Ocean Science Consulting Limited is currently seeking a Statistical Modeller.
Vacancy: Statistical Modeller
Type: Full-time, permanent position
Salary: 34,000 – 40,500 depending on qualifications and experience
Location: Dunbar, East Lothian, Scotland, UK
Application deadline: 31st August 2020
Ocean Science Consulting Limited (OSC) is a privately-owned technology-focused marine-science company involved principally in the global supply of underwater noise and marine mammal monitoring, and risk mitigation services. OSC reinvests >80% of profits into Research & Development (R&D), orientated primarily towards high-level research on the harbour porpoise (Phocoena phocoena) and other marine mammal species, Rigs-to-Reefs using Remotely Operated Vehicle (ROV) footage, underwater noise measurement and modelling, and improving marine mammal and environmental monitoring standards worldwide.

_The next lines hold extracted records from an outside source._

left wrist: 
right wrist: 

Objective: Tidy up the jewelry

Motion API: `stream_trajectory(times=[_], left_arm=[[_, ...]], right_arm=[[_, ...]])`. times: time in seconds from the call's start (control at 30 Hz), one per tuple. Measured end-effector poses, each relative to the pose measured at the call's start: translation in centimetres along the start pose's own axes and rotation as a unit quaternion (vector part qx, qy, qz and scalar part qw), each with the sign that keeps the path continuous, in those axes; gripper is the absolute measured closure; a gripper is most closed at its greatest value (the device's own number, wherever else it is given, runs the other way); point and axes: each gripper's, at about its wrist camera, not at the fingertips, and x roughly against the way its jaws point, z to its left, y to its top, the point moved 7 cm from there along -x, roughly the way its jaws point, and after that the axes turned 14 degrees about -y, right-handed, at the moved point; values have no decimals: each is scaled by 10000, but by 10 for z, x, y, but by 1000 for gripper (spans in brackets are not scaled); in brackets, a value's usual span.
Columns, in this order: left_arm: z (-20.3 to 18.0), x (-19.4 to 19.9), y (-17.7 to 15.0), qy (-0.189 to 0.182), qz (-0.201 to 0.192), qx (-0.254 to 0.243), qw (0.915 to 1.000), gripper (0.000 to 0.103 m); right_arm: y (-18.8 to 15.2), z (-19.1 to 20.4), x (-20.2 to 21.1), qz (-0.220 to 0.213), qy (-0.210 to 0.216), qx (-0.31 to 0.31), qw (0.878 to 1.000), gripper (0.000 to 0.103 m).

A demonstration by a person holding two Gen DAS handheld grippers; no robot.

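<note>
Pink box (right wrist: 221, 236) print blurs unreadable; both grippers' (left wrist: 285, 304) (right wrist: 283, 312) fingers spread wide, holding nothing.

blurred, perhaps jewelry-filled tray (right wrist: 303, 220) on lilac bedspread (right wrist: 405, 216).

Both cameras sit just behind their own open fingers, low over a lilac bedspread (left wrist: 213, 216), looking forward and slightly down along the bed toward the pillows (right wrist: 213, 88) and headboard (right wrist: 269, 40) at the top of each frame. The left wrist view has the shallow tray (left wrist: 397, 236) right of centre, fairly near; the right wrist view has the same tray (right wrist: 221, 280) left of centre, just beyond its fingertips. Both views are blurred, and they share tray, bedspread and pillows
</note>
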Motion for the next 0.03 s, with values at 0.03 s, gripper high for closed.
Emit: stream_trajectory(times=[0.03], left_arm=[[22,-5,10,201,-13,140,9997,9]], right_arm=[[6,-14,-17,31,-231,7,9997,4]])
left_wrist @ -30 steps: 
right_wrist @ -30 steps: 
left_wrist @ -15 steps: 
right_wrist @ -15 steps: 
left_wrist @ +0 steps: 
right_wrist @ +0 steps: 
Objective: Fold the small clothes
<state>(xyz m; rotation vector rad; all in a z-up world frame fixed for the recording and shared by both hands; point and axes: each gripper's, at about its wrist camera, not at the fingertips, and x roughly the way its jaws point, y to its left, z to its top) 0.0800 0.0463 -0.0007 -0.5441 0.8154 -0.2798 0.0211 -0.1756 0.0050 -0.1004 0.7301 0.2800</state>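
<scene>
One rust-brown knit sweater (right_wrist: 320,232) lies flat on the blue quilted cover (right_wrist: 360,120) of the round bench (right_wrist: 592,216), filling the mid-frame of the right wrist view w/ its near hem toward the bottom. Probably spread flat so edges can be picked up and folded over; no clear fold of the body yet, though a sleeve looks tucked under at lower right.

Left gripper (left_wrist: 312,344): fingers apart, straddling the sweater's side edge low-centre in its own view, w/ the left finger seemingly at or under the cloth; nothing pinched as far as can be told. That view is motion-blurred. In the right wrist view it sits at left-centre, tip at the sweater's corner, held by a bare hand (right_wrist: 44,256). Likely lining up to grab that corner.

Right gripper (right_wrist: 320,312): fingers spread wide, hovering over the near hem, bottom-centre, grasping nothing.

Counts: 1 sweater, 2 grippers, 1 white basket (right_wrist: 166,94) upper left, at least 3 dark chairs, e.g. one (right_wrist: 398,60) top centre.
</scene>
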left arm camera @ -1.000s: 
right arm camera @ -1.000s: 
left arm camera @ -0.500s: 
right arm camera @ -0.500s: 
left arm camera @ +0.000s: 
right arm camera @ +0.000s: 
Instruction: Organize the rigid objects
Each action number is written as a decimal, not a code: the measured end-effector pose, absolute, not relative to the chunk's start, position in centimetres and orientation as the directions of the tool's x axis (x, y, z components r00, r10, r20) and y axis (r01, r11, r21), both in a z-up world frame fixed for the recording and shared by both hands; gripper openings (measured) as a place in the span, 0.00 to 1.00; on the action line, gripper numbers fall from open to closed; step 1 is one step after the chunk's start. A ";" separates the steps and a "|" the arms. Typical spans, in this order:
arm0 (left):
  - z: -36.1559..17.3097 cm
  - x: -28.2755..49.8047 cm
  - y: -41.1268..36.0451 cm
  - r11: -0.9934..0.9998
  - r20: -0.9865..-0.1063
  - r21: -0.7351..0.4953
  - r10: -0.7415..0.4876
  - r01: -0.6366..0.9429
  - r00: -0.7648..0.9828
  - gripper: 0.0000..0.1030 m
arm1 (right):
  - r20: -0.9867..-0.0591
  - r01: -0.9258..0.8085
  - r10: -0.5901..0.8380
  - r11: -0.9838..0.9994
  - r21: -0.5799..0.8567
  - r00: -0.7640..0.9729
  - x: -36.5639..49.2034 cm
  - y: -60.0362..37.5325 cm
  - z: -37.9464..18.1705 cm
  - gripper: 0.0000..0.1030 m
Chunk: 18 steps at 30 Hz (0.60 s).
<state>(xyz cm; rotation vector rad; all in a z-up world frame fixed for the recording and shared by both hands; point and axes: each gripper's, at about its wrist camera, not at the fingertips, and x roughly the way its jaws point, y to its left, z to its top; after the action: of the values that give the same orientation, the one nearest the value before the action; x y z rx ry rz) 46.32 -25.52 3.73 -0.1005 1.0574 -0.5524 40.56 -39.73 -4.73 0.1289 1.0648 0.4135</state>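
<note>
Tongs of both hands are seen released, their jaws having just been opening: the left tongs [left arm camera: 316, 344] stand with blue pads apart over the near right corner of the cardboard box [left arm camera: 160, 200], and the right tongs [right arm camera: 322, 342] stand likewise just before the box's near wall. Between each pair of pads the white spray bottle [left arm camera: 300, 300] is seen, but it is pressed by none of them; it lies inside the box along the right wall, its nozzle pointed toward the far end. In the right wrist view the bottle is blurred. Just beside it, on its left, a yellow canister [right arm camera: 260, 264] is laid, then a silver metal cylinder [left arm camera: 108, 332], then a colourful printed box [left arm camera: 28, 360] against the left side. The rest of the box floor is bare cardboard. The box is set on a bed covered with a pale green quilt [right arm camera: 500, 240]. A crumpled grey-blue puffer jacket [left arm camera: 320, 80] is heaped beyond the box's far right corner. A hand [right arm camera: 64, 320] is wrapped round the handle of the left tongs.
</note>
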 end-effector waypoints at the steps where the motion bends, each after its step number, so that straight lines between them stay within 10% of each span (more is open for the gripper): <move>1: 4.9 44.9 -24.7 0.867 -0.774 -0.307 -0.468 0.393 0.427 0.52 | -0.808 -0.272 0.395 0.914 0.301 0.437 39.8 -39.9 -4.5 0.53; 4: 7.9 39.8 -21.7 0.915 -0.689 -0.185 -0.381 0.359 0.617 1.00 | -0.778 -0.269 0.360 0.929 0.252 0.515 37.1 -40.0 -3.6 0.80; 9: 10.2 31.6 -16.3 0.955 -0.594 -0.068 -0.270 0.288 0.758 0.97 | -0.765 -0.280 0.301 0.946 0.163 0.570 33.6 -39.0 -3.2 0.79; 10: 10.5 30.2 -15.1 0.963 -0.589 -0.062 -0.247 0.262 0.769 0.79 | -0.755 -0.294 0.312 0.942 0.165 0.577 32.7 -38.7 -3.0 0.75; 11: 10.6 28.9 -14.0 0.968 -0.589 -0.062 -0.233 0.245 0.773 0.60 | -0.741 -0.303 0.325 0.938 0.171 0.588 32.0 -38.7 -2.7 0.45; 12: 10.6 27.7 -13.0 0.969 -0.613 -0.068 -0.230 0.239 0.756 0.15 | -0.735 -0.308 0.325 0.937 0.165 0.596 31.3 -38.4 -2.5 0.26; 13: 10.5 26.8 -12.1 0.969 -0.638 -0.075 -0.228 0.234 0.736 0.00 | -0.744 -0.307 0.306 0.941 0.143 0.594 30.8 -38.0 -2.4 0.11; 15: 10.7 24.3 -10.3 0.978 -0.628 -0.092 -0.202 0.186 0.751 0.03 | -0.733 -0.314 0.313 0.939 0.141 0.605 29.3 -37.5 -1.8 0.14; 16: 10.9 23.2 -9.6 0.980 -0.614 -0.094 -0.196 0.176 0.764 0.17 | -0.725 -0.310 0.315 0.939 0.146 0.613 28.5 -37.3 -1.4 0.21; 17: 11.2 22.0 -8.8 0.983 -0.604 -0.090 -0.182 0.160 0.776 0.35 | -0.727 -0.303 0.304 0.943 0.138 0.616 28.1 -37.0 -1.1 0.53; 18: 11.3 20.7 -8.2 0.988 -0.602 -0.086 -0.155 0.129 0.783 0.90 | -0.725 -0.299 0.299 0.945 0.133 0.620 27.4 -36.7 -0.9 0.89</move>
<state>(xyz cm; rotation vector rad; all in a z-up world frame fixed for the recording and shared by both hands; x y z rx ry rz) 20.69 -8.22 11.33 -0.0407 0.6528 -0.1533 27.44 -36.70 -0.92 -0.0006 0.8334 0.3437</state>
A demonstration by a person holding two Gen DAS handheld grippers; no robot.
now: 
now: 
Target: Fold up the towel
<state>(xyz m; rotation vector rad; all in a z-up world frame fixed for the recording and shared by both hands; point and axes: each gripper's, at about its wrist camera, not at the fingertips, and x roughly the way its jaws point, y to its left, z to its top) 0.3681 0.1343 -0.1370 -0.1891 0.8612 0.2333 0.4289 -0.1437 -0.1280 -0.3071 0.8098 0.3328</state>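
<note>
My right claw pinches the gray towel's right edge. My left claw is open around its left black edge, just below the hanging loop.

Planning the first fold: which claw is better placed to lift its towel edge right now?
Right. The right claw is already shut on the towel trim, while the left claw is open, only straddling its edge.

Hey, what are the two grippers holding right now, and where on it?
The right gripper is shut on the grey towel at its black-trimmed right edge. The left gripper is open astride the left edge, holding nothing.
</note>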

OSC seeks to expand its UK-based team. This is a rare opportunity for permanent employment as a Statistical Modeller. The commercial post doc role involves working primarily in OSC’s R&D wing, although suitable candidates may also be considered for a combination of consultancy/commercial duties. It is anticipated that over the course of the first year, the candidate will bring to completion ca. five manuscripts for submission to peer-reviewed journals. Applicants must therefore be able to source, consolidate, analyse, interpret, and present these data in the form of high-level, peer-reviewed papers, that must be brought to completion on commercial and not academic timescales (i.e. weeks, not months), with minimal supervision from line managers. This is a highly unusual position for academic research in a commercial consultancy. The candidate may also be presented with urgent commercial requests as these arise and must therefore be able to switch from one project to another. Prioritization is of high importance.
Additional details can be found on: http://www.osc.co.uk/careers/vacancies/ or https://www.jobs.ac.uk/job/CAO635/statistical-modeller
- Conduct statistical analysis of pre-existing datasets;
- Write manuscripts for submission to peer-reviewed journals;
- Oversee the peer-review process; and support colleagues with analysis of commercial datasets as and when required.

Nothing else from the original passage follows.